Dünnhäutige Gesellen
Die Wanderung findet überwiegend nachts statt, wenn die Temperaturen zwischen 5 und 7 Grad Celsius liegen und Regen für feuchte Bedingungen sorgt. Das ist entscheidend, denn wie der Naturschutzbund Deutschland (NABU) erklärt, besitzen Amphibien – anders als Reptilien – keine schützenden Schuppen, sondern eine weiche, wasserdurchlässige Haut. Über diese nehmen sie nicht nur Wasser, sondern auch Sauerstoff auf. Gleichzeitig macht sie diese Haut besonders anfällig: Die Tiere trocknen schnell aus und reagieren empfindlich auf Umweltbelastungen.
Gefahren auf dem Weg
Auf dem Weg zu den Laichgewässern müssen die Amphibien zahlreiche Hindernisse überwinden. Straßen, landwirtschaftlich genutzte Flächen oder Siedlungen können lebensgefährlich sein. Um die Tiere zu schützen, engagieren sich vielerorts Gemeinden und Naturschutzvereine mit Krötenschutzaktionen, etwa durch Leiteinrichtungen, Schutzzäune oder zeitweise Straßensperren.
In jedem Landkreis und jeder Stadt werden regelmäßig ehrenamtliche Helferinnen und Helfer gesucht, die die Tiere während der Wanderung unterstützen und sicher über Straßen bringen. Wer helfen möchte, kann sich bei lokalen Naturschutzverbänden oder der jeweiligen Kommune informieren – jede helfende Hand zählt.
Leben abseits der Wanderung
Wie der NABU weiter erläutert, verbringen Amphibien nur einen Teil ihres Lebens im Wasser.
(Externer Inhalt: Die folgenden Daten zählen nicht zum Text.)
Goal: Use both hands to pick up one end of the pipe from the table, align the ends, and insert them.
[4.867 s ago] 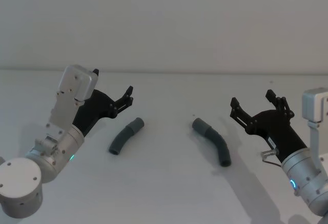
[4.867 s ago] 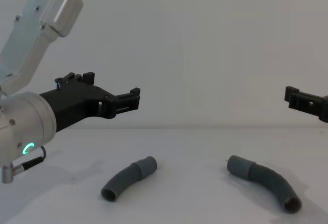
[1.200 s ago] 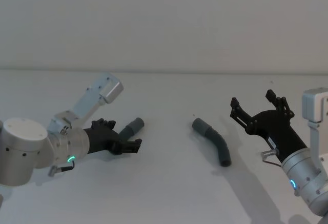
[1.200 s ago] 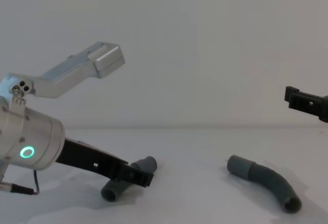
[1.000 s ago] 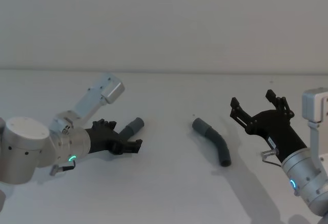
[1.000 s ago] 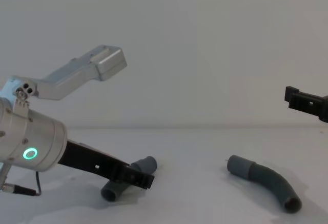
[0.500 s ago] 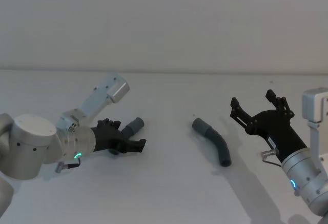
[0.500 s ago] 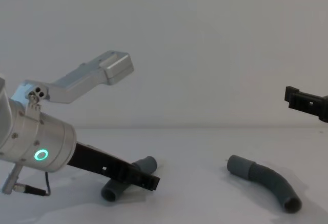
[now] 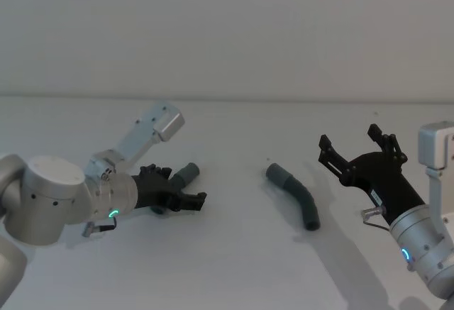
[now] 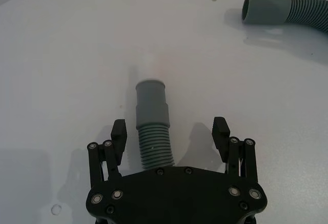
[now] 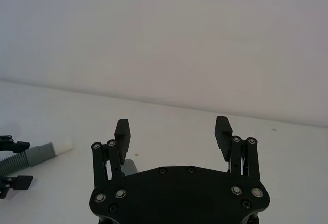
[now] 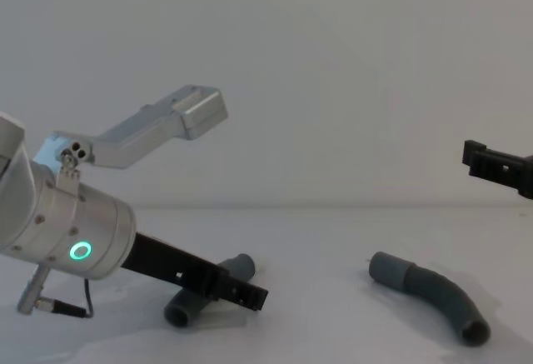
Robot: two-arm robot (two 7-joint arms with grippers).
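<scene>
Two dark-grey ribbed pieces of the pipe lie on the white table (image 9: 234,253). My left gripper (image 9: 183,191) is low over the left piece (image 10: 152,131) and open, its fingers (image 10: 119,131) straddling the ribbed part just behind the grey cuff (image 9: 186,173). From the chest view this gripper (image 12: 250,293) slants down in front of that piece (image 12: 181,309). The cuff's white tip (image 11: 64,145) points toward the right piece (image 9: 298,196), whose hollow socket (image 10: 256,8) faces it. My right gripper (image 9: 349,143) hangs open above the table, to the right of the right piece (image 12: 429,291), and holds nothing (image 11: 172,125).
A pale wall (image 9: 227,33) closes the back of the table. Bare table surface lies between the two pieces and in front of them. The left arm's silver link (image 12: 158,127) rises behind the left gripper.
My left gripper dropped from above the table to the left piece and slid forward along it, fingers staying open. The right arm and both pieces have not moved.
</scene>
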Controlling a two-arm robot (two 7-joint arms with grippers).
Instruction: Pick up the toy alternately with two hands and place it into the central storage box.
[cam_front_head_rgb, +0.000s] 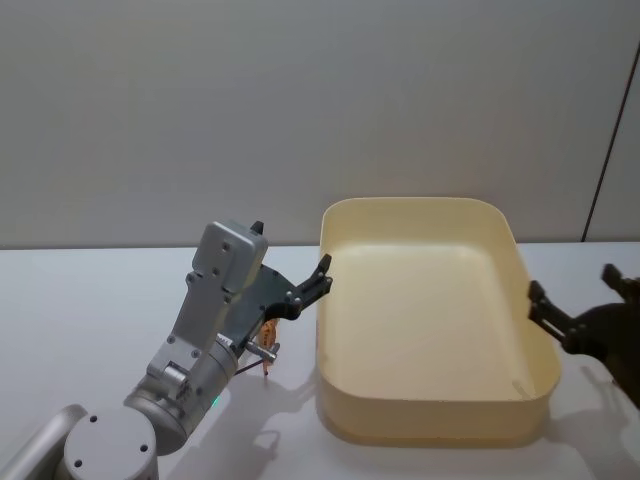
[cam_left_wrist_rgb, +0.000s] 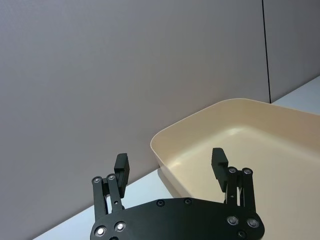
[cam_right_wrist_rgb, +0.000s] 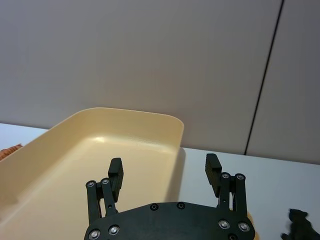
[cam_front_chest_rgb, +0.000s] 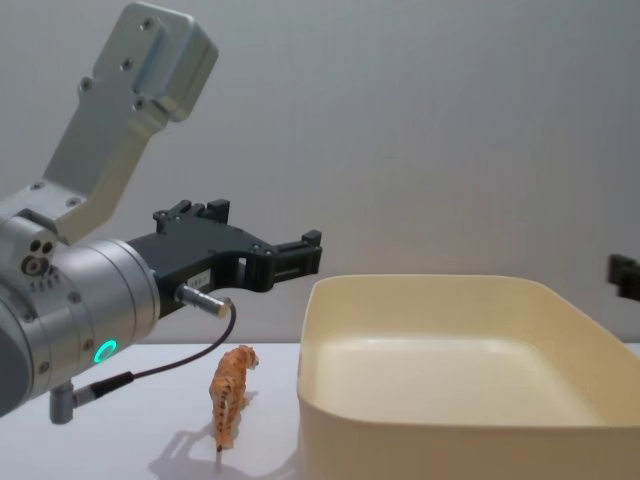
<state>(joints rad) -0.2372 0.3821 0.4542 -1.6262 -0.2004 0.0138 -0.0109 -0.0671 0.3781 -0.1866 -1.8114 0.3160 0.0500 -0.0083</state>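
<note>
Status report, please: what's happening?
Left gripper open at box left rim; right gripper open at its right rim. Orange toy stands on table, left of box. Nothing in the way.

Orange toy (cam_front_head_rgb: 267, 334), left of storage box (cam_front_head_rgb: 420, 208): in head view mostly hidden behind left gripper (cam_front_head_rgb: 318, 280); thin sliver of body and legs shows, head hidden.
Right wrist view: orange scrap beyond box's wall, cut by picture edge; too little to tell shape.
Right gripper (cam_front_head_rgb: 573, 287), right of box: cut by head view's edge; chest view catches one black tip.
Dark toy (cam_right_wrist_rgb: 299, 225), outside box, cut at corner; kind cannot tell.
Box's near wall cut by chest view's lower edge.
</note>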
Nach einem Umwandlungsprozess, an dessen Ende ihr Körper seine endgültige Form angenommen hat, verlassen sie die Gewässer und leben überwiegend an Land. Meist kehren sie nur zur Fortpflanzungszeit zu Teichen oder Tümpeln zurück – genau dann beginnt auch die alljährliche Wanderung.
Kröten überwintern in Wäldern, Hecken oder unter Laub, oft mehrere Kilometer von ihren Laichgewässern entfernt. Viele Tiere zeigen dabei eine erstaunliche Standorttreue: Sie kehren Jahr für Jahr an denselben Ort zurück. Ein Weibchen kann bis zu 20 Jahre alt werden.
Artenschutz und gefährdete Arten
Nicht nur Kröten, sondern auch Frösche, Molche und Salamander unternehmen ähnliche Wanderungen. Viele Amphibienarten sind stark bedroht: Laubfrosch, Gelbbauchunke oder Kammmolch stehen bereits auf der Roten Liste gefährdeter Arten. Um ihre Bestände zu sichern, stehen alle in Deutschland vorkommenden Amphibienarten seit 1980 nach Angaben des NABU gemäß der Bundesartenschutzverordnung unter besonderem Schutz.